Undefeated has worked with EA Sports on an NBA Live 18 event, but this is its first time partnering with eSports. James Bond, the cofounder of Undefeated, sees overlap in the streetwear and gaming communities.

“Most of today’s sneakerheads have grown up computer-savvy and for a lot of the kids, playing games is second nature to them. Even my son, who is 11, is starting to get into video games. This isn’t just a trend. It’s a viable market,” said Bond. “Over the past couple of years, we started hearing about people putting teams together and we felt like this is something we have to pay attention to.”

New York Excelsior’s team is all Korean and, according to Gangemi, already wears sneakers. She’s hoping to build on this collaboration with more apparel. At one point, the Overwatch League Teams had strict restrictions on uniforms and merchandise distribution, but that has since changed, which Gangemi believes will bring more attention to the sport.

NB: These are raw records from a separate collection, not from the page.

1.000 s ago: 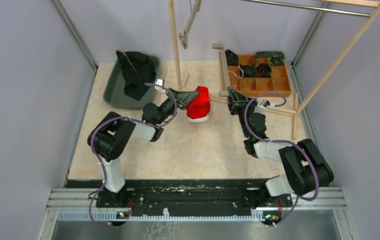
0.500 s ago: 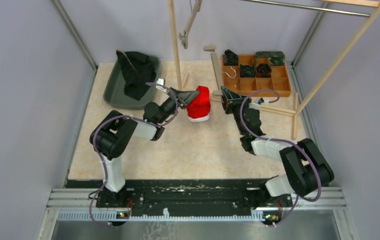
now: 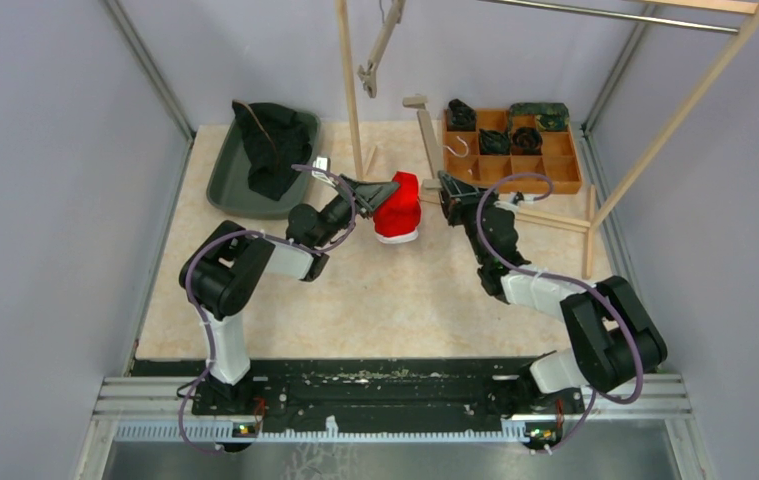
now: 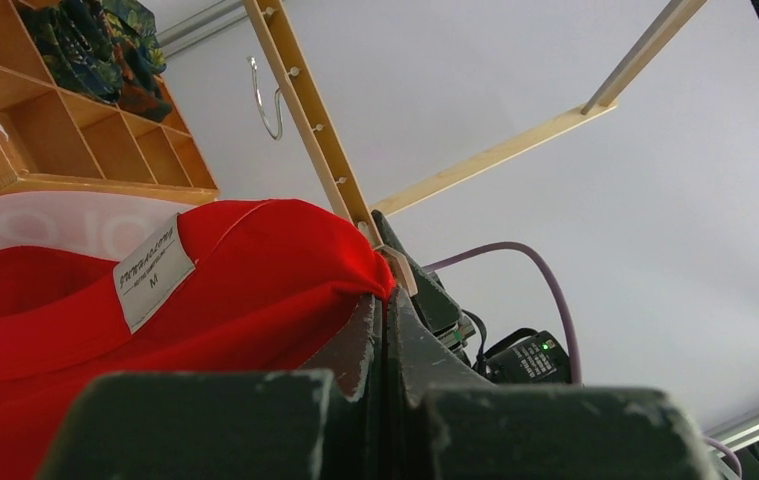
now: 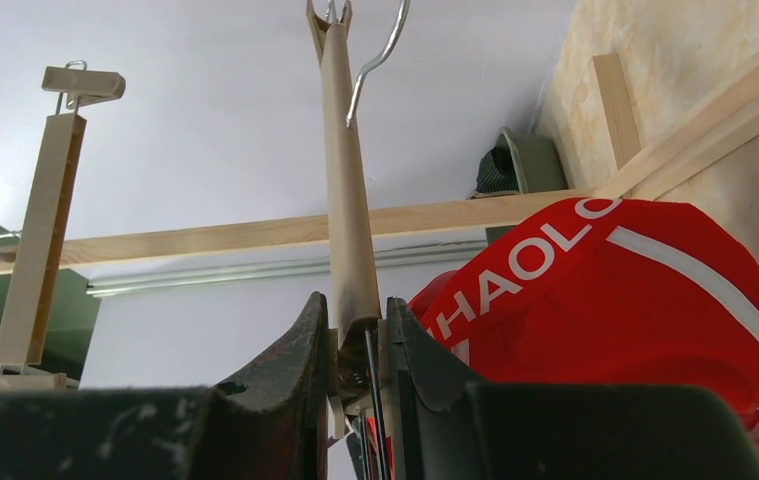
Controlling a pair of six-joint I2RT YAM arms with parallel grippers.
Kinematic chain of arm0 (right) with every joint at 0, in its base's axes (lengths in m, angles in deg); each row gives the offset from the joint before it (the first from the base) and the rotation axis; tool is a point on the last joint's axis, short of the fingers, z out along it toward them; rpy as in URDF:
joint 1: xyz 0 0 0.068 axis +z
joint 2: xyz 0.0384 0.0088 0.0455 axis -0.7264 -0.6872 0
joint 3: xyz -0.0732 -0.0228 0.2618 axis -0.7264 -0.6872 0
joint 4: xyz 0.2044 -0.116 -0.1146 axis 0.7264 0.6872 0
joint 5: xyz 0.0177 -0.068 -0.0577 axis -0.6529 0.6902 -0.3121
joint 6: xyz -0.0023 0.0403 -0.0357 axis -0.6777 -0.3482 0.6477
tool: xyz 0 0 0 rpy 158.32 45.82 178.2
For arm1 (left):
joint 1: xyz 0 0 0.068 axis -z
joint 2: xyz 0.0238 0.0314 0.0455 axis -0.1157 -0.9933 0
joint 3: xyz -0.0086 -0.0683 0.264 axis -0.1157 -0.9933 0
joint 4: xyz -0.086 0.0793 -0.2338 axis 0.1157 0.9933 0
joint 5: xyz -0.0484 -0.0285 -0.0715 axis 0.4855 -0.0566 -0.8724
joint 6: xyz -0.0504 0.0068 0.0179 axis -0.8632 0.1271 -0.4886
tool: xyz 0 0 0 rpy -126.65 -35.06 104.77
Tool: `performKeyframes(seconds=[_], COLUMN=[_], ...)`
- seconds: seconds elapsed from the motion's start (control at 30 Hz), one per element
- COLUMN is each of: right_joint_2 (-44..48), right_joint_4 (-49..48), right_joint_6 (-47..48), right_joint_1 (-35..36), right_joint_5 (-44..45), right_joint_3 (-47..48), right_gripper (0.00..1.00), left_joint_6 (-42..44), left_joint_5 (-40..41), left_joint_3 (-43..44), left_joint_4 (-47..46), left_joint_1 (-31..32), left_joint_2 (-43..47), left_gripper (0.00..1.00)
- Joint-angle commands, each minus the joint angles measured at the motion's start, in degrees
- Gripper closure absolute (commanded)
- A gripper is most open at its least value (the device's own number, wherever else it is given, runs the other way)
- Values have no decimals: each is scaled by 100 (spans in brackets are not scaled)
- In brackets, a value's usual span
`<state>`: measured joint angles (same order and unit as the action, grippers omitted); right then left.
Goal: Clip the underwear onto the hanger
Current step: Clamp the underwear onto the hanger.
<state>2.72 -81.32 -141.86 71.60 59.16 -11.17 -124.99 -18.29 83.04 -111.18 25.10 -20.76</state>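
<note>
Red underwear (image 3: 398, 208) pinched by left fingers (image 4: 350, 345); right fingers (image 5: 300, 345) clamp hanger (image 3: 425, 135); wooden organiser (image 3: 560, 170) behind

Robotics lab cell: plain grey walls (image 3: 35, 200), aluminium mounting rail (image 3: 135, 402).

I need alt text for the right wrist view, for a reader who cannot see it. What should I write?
The right gripper is closed on a wooden hanger that rises from its jaws, with a metal hook near the top. Red underwear with white lettering fills the right side.
</note>
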Motion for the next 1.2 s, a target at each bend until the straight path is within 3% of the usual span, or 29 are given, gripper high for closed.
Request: performKeyframes(seconds=[0.0, 1.17], right_joint_2=[92, -2], right_joint_4=[-139, 122], right_joint_6=[7, 59], right_joint_1=[47, 47], right_joint_5=[-100, -325], right_joint_3=[387, 596], right_gripper=[100, 100], left_joint_6=[115, 168], left_joint_5=[-87, -256], left_joint_3=[170, 291], left_joint_4=[-405, -363], left_joint_1=[7, -8], left_joint_2=[104, 42], left_gripper=[100, 100])
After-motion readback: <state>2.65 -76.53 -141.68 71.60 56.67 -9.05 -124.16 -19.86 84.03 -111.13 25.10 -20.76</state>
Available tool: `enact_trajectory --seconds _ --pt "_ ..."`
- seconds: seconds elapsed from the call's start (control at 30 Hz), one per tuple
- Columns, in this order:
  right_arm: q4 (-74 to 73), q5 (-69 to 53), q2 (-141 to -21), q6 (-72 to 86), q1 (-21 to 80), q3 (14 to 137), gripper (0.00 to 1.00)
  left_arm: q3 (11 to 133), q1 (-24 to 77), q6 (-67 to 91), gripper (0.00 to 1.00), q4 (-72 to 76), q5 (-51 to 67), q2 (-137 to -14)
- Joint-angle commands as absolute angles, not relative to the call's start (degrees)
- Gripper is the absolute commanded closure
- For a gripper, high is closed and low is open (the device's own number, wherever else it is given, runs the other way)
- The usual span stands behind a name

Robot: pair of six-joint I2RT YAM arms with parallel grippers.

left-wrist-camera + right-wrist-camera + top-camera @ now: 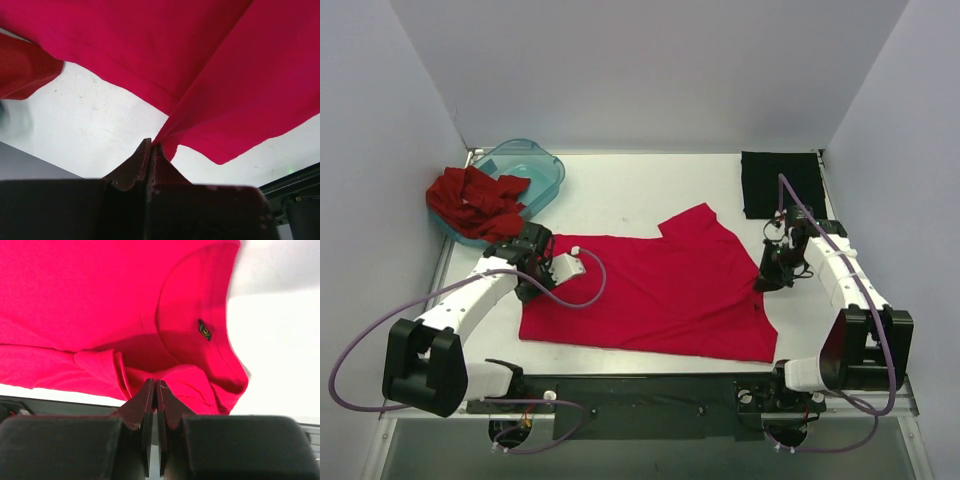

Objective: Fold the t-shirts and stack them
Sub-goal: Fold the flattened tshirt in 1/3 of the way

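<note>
From above, you see the pink shirt spread mid-frame on the desk, the black shirt folded at upper right, and the dark red shirt heaped at upper left. Left wrist view: your left hand is clamped on the pink shirt's edge. Right wrist view: your right hand pinches bunched pink cloth near the collar.

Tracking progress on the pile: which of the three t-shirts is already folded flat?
The black t-shirt at the far right corner, a neat flat rectangle. The crimson t-shirt lies spread open, and the brick-red t-shirt is crumpled over the teal tub.
</note>
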State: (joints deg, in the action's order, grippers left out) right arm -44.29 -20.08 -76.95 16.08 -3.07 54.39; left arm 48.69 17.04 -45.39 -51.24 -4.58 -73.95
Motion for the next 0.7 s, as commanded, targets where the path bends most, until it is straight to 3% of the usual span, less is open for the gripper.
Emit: enact_trajectory --seconds 0.0,0.6,0.63,0.67 --pt "-43.3 -16.8 -80.1 10.8 -0.4 59.4 1.0 48.0 16.1 -44.1 1.0 -47.3 -7.2 -72.7" --pt "-43.8 -10.0 -91.1 8.5 3.2 66.4 1.0 45.4 15.6 -39.2 1.0 -43.5 -9.7 -73.4" --pt "-43.9 -8.8 -91.2 9.4 3.2 67.1 0.96 45.3 15.6 -39.1 1.0 -43.3 -9.9 -73.6" --pt "-43.9 -7.8 -92.0 10.0 3.2 68.1 0.87 45.4 15.6 -39.0 0.91 -43.2 -10.5 -73.8"
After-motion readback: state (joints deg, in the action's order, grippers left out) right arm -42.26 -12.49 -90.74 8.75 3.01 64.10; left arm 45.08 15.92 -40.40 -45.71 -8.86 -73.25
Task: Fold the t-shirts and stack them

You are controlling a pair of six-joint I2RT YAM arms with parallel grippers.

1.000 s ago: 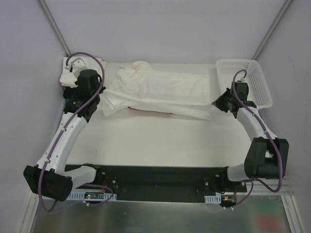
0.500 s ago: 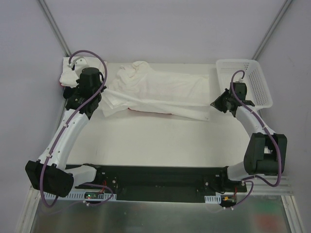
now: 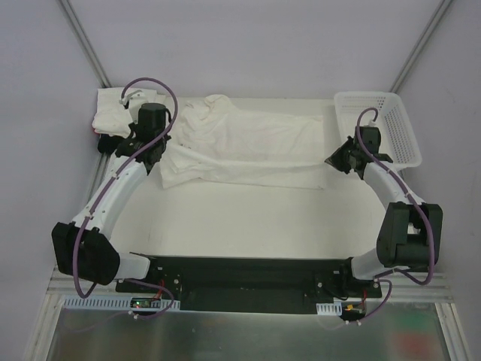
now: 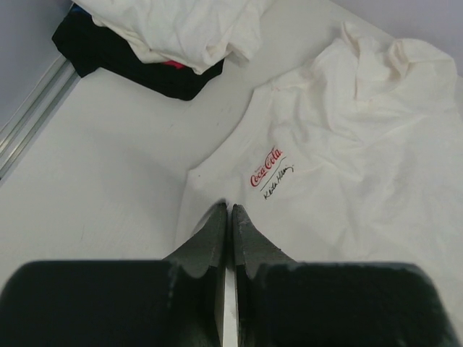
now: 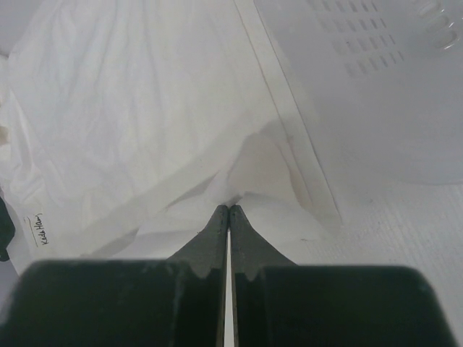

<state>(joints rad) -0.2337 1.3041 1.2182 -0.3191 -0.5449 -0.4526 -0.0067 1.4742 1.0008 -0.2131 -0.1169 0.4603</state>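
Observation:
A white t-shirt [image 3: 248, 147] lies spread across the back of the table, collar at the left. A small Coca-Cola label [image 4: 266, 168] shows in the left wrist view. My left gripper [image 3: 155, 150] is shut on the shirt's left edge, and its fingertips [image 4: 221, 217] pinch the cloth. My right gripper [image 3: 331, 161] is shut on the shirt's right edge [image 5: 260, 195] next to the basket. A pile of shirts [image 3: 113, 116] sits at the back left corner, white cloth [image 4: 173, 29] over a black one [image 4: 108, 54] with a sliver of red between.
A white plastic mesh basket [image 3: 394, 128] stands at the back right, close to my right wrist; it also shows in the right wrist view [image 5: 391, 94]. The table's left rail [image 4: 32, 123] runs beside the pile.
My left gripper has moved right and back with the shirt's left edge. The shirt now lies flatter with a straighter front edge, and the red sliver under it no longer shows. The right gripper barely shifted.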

Undefeated, which is independently owned, operates six stores in the U.S. on the West Coast and six stores in Japan. There are plans to expand its footprint in Asia with a flagship in Hong Kong and Beijing set to open later this year.

“The sneaker business is always evolving,” said Bond. “The biggest challenge right now is the volume of shoes coming out and how much the consumer can digest. But there are more consumers and they are as young as 8, 9, 10. So it’s about trying to balance the growth without crashing and burning.”